DIRECTIONS FOR THIS TASK
No pictures go into the copy. Write out every line below exactly.

┄┄┄┄┄┄

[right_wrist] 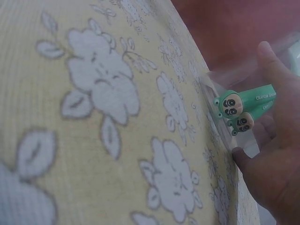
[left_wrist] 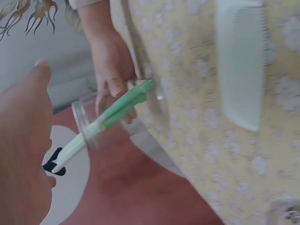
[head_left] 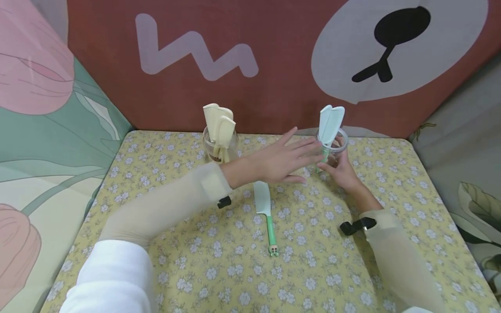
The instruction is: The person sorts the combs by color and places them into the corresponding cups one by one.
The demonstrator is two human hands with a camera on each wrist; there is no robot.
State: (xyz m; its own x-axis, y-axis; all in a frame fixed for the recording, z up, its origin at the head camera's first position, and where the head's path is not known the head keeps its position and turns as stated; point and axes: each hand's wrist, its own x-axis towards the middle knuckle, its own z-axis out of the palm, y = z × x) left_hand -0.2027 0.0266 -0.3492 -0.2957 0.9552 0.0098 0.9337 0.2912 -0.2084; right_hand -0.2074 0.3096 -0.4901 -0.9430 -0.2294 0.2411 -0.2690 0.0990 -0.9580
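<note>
A clear plastic jar [head_left: 341,140] stands near the back right of the table, and my right hand [head_left: 341,167] grips its side. Inside it lean two pale mint combs [head_left: 331,124]; their green handles with small frog-hooded faces [right_wrist: 230,104] point down at the jar's bottom. My left hand [head_left: 283,160] is held out over the table with straight fingers, its fingertips close to that jar and holding nothing. Whether they touch the jar cannot be told. Below the left hand lies another mint comb [head_left: 262,198] with a green handle, its teeth visible in the left wrist view.
Behind my left forearm, a second clear jar [head_left: 233,145] holds several cream combs [head_left: 219,124]. A yellow flowered cloth [head_left: 235,278] covers the table. A printed brown fabric backdrop [head_left: 282,100] rises at its back edge, with printed fabric on both sides.
</note>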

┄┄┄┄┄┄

REPLY TO THE EXERCISE
[right_wrist] 
[left_wrist] 
[head_left] 
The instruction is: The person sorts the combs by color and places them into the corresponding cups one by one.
The demonstrator is two human hands with a camera on each wrist; there is no robot.
State: (xyz m; its own x-axis, y-axis; all in a frame fixed for the recording, z up, its origin at the head camera's first position, and where the head's path is not known the head keeps its position and turns as stated; point and axes: each hand's wrist, its own x-axis towards the middle knuckle, its own z-axis out of the palm, y = z × x) left_hand -0.2027 0.0266 -0.3492 -0.2957 0.9552 0.0098 0.9337 0.2912 -0.2084; right_hand -0.2074 0.3096 -0.4901 -0.9430 -0.2294 0.2411 -0.2690 0.0990 -0.9580
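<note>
A clear plastic jar [head_left: 341,140] stands near the back right of the table, and my right hand [head_left: 341,167] grips its side. Inside it lean two pale mint combs [head_left: 331,124]; their green handles with small frog-hooded faces [right_wrist: 230,104] point down at the jar's bottom. My left hand [head_left: 283,160] is held out over the table with straight fingers, its fingertips close to that jar and holding nothing. Whether they touch the jar cannot be told. Below the left hand lies another mint comb [head_left: 262,198] with a green handle, its teeth visible in the left wrist view.
Behind my left forearm, a second clear jar [head_left: 233,145] holds several cream combs [head_left: 219,124]. A yellow flowered cloth [head_left: 235,278] covers the table. A printed brown fabric backdrop [head_left: 282,100] rises at its back edge, with printed fabric on both sides.
</note>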

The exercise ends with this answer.